The upcoming model will usher in the era of electrification for series-production McLaren cars next year. It will also be the first all-new series-production model since the 2011 MP4-12C.
McLaren's new (but unnamed) supercar is already in the works and is expected to debut in the first half of 2021. More importantly, it will be McLaren's first all-new series-production model, designed & built from the ground-up, in almost a decade. McLaren has also taken this opportunity to formally announce its entry into the era of electrification (for series production models) since the new model will be a Plug-in Hybrid (PHEV). It will be positioned between the GT and McLaren's Super Series and with it, the current Sports Series (consisting of the 540, 570, 600 & the one-off 620R derivatives) will be withdrawn from production. The GT4-inspired 620 R marks the final product of the Sports Series. Instead, the new model will become the first product in a new High-Performance Hybrid (HPH) Series.

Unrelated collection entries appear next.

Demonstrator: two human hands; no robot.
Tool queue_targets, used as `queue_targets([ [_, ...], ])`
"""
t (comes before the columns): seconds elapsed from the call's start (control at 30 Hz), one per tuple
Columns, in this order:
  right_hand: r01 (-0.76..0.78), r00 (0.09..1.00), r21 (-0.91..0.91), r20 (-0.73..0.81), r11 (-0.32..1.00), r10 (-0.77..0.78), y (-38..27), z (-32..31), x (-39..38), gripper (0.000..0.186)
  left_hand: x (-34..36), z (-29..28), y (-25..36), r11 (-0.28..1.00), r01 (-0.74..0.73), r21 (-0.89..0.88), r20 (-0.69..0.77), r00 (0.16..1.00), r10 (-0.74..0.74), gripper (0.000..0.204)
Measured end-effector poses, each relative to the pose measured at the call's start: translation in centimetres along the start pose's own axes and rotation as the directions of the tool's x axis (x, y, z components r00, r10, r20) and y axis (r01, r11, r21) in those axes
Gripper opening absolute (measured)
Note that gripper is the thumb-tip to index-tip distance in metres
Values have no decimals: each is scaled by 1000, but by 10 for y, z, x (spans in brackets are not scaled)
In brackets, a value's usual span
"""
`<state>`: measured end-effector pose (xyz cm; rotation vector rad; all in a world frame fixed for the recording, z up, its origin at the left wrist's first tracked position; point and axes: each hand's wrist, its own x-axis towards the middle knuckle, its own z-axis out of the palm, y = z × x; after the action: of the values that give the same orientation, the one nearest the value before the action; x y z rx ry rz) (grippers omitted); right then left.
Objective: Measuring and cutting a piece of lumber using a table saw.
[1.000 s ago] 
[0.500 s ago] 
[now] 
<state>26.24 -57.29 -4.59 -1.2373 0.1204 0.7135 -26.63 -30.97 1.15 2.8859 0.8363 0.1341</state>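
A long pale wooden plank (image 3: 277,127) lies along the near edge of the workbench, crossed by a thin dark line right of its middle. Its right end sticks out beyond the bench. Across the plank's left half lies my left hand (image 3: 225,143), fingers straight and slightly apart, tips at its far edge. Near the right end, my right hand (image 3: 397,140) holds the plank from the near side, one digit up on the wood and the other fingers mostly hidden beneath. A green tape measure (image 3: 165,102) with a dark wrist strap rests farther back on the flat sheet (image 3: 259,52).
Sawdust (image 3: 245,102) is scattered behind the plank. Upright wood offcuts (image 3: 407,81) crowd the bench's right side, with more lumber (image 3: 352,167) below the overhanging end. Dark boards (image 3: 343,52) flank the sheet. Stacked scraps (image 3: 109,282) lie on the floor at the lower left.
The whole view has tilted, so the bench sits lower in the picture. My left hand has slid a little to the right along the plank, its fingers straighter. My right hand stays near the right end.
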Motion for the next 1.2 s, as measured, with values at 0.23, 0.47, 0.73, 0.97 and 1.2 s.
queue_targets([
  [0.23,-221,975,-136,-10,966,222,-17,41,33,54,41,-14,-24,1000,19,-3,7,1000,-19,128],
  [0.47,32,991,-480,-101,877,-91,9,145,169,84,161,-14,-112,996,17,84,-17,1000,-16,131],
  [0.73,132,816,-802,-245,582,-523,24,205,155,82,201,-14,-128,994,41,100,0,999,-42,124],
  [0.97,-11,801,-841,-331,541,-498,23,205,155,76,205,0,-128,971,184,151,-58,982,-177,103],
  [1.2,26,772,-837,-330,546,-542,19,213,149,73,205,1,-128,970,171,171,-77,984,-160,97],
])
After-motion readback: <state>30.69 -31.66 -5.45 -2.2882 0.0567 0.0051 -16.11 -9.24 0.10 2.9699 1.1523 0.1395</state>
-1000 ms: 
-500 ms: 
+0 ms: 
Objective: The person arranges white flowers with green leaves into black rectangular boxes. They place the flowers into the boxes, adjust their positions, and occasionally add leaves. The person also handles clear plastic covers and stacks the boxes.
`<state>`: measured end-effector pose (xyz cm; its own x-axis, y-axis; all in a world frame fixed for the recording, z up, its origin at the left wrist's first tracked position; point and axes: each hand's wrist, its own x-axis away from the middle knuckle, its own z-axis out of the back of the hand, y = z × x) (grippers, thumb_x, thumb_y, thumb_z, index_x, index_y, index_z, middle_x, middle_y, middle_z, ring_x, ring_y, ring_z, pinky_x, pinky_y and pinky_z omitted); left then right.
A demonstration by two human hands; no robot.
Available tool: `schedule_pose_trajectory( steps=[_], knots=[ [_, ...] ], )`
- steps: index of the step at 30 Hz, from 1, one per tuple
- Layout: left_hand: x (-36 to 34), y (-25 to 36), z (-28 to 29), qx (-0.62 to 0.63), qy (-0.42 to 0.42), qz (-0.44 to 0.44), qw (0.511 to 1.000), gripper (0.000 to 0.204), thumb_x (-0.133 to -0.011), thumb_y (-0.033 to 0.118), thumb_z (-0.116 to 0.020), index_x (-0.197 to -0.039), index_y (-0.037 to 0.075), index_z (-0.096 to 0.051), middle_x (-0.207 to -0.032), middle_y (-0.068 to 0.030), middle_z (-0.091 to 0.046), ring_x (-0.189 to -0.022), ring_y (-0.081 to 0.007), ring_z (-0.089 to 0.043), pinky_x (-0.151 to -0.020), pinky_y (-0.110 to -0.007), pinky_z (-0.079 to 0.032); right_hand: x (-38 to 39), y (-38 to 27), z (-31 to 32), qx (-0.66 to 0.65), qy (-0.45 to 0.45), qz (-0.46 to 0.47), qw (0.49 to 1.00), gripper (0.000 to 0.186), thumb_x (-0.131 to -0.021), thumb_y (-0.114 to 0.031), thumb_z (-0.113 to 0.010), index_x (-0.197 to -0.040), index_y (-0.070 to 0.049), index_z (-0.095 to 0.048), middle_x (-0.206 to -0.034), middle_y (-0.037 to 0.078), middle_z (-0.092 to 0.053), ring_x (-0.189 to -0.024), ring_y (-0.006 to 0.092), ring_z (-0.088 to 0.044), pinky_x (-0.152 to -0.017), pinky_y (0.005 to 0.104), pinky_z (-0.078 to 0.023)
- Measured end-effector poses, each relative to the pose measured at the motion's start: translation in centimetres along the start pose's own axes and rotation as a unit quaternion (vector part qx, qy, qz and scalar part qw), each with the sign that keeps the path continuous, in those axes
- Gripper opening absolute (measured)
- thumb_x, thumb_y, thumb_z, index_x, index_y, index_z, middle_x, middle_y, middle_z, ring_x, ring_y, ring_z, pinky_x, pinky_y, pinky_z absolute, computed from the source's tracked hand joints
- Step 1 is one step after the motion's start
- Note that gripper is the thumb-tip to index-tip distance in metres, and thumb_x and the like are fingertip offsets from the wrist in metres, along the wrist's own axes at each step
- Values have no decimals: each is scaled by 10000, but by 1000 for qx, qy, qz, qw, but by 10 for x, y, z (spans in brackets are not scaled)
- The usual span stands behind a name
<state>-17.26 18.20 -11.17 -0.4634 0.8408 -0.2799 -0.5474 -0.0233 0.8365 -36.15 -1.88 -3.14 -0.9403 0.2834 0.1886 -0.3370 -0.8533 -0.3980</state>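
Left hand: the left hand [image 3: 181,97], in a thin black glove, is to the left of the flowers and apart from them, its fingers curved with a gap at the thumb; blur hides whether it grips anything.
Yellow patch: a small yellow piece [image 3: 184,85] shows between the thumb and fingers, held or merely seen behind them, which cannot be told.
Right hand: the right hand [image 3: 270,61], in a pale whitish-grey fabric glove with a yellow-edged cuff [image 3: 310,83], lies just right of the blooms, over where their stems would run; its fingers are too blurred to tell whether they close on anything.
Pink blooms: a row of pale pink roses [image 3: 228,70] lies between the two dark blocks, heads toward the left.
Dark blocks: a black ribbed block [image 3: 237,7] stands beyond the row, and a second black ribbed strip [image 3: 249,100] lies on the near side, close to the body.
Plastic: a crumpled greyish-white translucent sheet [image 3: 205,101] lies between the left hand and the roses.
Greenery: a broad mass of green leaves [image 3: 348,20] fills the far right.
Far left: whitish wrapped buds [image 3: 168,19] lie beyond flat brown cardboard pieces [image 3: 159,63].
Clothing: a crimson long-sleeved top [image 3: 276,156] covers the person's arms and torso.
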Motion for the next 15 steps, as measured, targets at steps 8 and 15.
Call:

The new car will ditch the existing carbon fibre MonoCell tub for a new McLaren Carbon Lightweight Architecture (MCLA). The MCLA has been designed specifically for future high-performance hybrid powertrains. Speaking of which, the new model will also ditch the Woking-based marque's famed Ricardo-sourced 3.8-litre twin-turbo V8 for yet another Ricardo-sourced unit. This one, however, will be a twin-turbo V6 that'll offer a minuscule electric-only driving range as well, thanks to plug-in hybrid assistance. It will be more powerful than the McLaren 570S, meaning that it'll develop more than 562bhp. Although some reports suggest the twin-turbo hybrid V6 may generate north of 600bhp, which will position it alongside the likes of the Lamborghini Huracan, Audi R8 V10 Performance and the Ferrari Portofino.